One could perhaps argue that even these complex responses are just a more advanced form of stochastic parroting, since GPT-4’s more advanced response is in the end more likely than ChatGPT’s more simplistic response. But what, then, does “stochastic parrot” really mean? If all we mean by “stochastic parrot” is that all the responses it makes are in some way derived from its training data, then it’s a stochastic parrot by definition. But if we think, instead, that GPTs are just a scaled-up dissociated press algorithm and can only repeat (with some modifications) what already exists in the training data, then these experiments seem to show that we need a better model of what GPTs are really doing.
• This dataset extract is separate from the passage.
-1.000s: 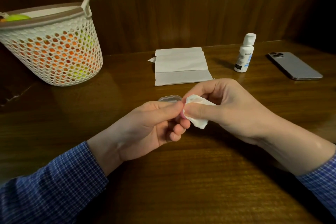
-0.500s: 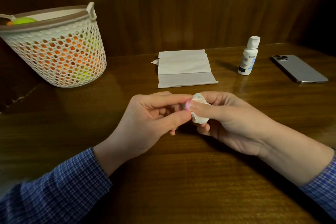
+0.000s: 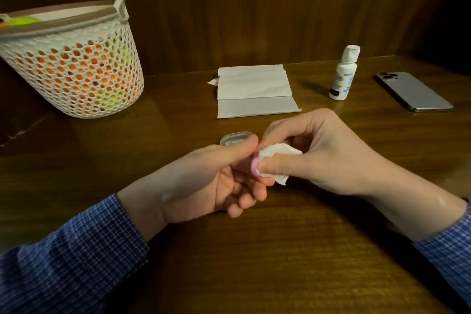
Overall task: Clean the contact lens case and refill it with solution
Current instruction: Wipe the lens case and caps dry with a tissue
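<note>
Dark wood panelling behind, glossy brown wooden bench (image 3: pixel 293 250) below, and we're right in the middle of the cleaning stage. Out at the back the small white solution bottle with the blue label (image 3: pixel 344 74) stands upright with its cap on, well apart from the action, so by my reading the refill hasn't begun; the folded white paper tissues (image 3: pixel 254 92) lie flat beside it. Just behind the left thumb a clear, rounded plastic piece (image 3: pixel 234 138) sits on the bench, possibly a lid or part of the case, hard to say. Now the hands: the left hand (image 3: pixel 204 181) is curled, thumb and fingers pinching a small pink round piece of the contact lens case (image 3: pixel 254 165), held up off the bench at centre. The right hand (image 3: pixel 318 155) is clenched around a crumpled white tissue wad (image 3: pixel 276 158), thumb and forefinger pressing it straight against that pink piece. Wiping looks underway, not finished; drying, reassembly and filling seem left to do. Off to the sides, a white mesh basket with orange and green contents (image 3: pixel 76 69) and a grey smartphone lying face down (image 3: pixel 415 92).
</note>
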Action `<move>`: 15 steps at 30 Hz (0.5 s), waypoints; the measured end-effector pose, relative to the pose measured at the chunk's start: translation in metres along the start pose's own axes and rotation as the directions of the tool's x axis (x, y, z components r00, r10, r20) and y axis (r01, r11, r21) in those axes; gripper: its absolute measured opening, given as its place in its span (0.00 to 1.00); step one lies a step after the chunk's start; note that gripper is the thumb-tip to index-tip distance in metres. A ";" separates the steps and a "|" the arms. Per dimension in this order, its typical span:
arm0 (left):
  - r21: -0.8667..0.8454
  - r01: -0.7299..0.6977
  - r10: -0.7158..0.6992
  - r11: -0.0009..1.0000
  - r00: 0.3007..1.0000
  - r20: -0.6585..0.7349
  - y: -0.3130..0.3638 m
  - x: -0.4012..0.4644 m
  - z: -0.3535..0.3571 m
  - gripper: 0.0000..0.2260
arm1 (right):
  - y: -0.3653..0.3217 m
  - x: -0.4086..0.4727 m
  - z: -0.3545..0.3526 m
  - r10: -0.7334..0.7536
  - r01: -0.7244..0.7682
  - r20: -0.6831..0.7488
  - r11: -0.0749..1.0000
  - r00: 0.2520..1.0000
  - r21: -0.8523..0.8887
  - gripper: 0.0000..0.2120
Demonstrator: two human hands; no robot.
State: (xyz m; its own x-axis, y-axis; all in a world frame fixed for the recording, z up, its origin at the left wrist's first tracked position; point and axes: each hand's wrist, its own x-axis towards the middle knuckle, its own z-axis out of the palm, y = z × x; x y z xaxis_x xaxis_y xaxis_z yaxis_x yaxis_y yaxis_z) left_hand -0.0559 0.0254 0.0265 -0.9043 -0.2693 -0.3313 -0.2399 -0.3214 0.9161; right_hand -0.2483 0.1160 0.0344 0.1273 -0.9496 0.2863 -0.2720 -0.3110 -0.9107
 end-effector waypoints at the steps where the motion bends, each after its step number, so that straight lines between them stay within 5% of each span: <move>1: 0.009 -0.007 0.007 1.000 1.000 -0.017 0.000 0.000 0.000 0.21 | -0.001 0.000 0.000 0.002 -0.002 0.009 1.000 1.000 -0.011 0.10; 9: 0.072 -0.099 0.106 0.992 0.990 -0.089 0.001 -0.004 -0.002 0.14 | -0.003 0.000 0.002 0.021 -0.023 -0.037 0.998 0.999 -0.062 0.12; 15: 0.096 -0.278 0.290 0.956 0.947 -0.140 -0.005 -0.004 -0.003 0.11 | 0.003 0.000 0.007 0.136 -0.117 -0.096 0.977 0.986 0.180 0.08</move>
State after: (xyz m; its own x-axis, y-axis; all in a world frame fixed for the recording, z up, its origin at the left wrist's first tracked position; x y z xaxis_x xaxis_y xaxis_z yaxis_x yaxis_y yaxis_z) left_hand -0.0499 0.0258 0.0223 -0.8760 -0.4756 -0.0799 -0.0117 -0.1447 0.9894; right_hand -0.2429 0.1156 0.0293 -0.0028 -0.9824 0.1869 -0.1087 -0.1855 -0.9766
I can’t give many answers in this article, or even give all the questions. I’ve only scratched the surface of what AI is and what we should expect from it. If you started reading this post looking for answers, I hope you found some of the answers you were looking for, but more than that, I hope you ended up with more questions than you started with. But that’s often what happens in the quest for knowledge, in the physical sciences, in mathematics, and now in AI research. Machine learning is currently a realm of paradoxes. ChatGPT can output very coherent and reasonable text for a wide variety of prompts, and then give bizarre results if you include inexplicable glitch words. GPT-4 can seem to reason about a complex situation, but then fail at basic logic. The complete structure of GPTs can be described in an essay, but their behavior defies analysis. “If we knew what we were doing, it would not be called research,” said Albert Einstein. Well, modern society is definitely doing research then, since we don’t know what we’re doing and we don’t know what our AIs are doing. I think we should keep that in mind, and try to find out.
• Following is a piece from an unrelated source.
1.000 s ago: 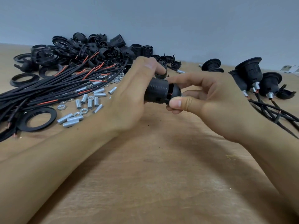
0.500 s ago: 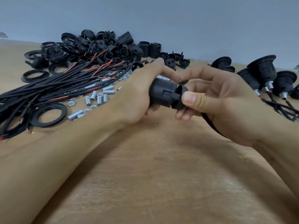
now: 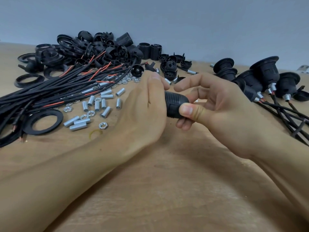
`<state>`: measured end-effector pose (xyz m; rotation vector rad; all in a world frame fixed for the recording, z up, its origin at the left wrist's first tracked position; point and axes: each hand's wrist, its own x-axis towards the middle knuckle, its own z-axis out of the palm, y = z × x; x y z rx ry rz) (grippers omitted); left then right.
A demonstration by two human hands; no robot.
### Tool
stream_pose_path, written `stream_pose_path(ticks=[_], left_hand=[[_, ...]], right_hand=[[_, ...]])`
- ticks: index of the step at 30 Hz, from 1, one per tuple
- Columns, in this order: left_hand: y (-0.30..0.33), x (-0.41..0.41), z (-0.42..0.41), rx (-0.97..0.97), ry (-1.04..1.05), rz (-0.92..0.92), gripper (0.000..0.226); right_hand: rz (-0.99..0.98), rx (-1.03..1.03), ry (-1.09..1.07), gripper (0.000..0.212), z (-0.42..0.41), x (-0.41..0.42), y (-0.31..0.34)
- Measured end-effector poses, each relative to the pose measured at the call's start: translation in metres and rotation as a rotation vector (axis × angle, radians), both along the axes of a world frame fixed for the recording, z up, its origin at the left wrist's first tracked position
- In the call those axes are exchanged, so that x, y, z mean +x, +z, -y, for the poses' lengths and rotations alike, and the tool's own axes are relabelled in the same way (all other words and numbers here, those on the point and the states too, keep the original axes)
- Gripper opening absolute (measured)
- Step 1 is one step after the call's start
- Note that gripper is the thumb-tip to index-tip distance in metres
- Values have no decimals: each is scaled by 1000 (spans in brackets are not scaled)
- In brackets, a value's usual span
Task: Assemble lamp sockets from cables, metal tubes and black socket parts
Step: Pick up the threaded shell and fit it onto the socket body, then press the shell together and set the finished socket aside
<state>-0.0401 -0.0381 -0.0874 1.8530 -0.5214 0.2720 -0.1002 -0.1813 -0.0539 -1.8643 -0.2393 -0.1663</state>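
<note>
this looks like a small workshop where lamp parts get put together. a plain brown wooden table (image 3: 167,190) stands against a bare grey-blue wall (image 3: 167,19). on it lie a big heap of black plastic socket parts (image 3: 93,47), a bundle of long black cables (image 3: 50,91), many little shiny metal tubes (image 3: 103,104), and a row of finished black sockets with cables (image 3: 265,76).

Even, soft, bright light; faint shadows on the tan wooden surface (image 3: 167,190) beneath the forearms; edges bow, slightly blurred.
</note>
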Motion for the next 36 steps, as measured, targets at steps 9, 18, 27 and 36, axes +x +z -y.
stream_pose_path(ticks=[9, 18, 27, 36], left_hand=[[5, 11, -5, 336, 45, 121, 38], [10, 80, -68, 683, 579, 244, 24], [23, 103, -124, 819, 898, -207, 53], [20, 103, -131, 720, 863, -264, 16]], right_hand=[[-27, -101, -37, 34, 12, 17, -9], [-37, -280, -81, 35, 17, 26, -24], [-53, -250, -85, 32, 22, 27, -26], [-77, -236, -63, 30, 24, 29, -27]])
Practical Details Unaddressed

I aimed to be as complete and detailed as possible, but there are several major practical details about GPTs and AI in general that I skipped over for the sake of brevity and clarity. For instance:

  • A lot of the steps I described as splitting data into vectors and vectors into components are actually done in a single step by large matrix operations. The results are equivalent, but matrix operations are used because they are heavily optimized.
  • Neural network training is not done using the gradient descent algorithm exactly as described here, but instead using a slightly modified version of the algorithm called stochastic gradient descent. Stochastic gradient descent only calculates the gradient at each step for a randomly selected subset of parameters, since this is far less computationally expensive.
  • Although gradient descent is the basis of supervised learning, another article (or more) would be required to give a good overview of how training is done in practice. For instance, backpropogation, which is essential to making gradient descent practical, was only mentioned in this article.
  • Some of the layers of GPT-3 (and presumably ChatGPT) use a modified version of attention called “sparse attention.” Sparse attention limits what nearby tokens a head can “look” at (beyond the limiting done already by the masking). Once again, this makes running the network faster and cheaper. (It can also have beneficial effects on how well the model works.)

Sources

My description of the inner workings of GPTs was based primarily on Jay Alammar’s articles The Illustrated Transformer and Illustrated GPT-2, and also Daniel Dugas’ article The GPT-3 Architecture, on a Napkin. To confirm that I had a correct understanding of certain points, I consulted Andrej Karpathy’s video Let’s build GPT: from scratch, in code, spelled out and also some of the original papers describing the techniques.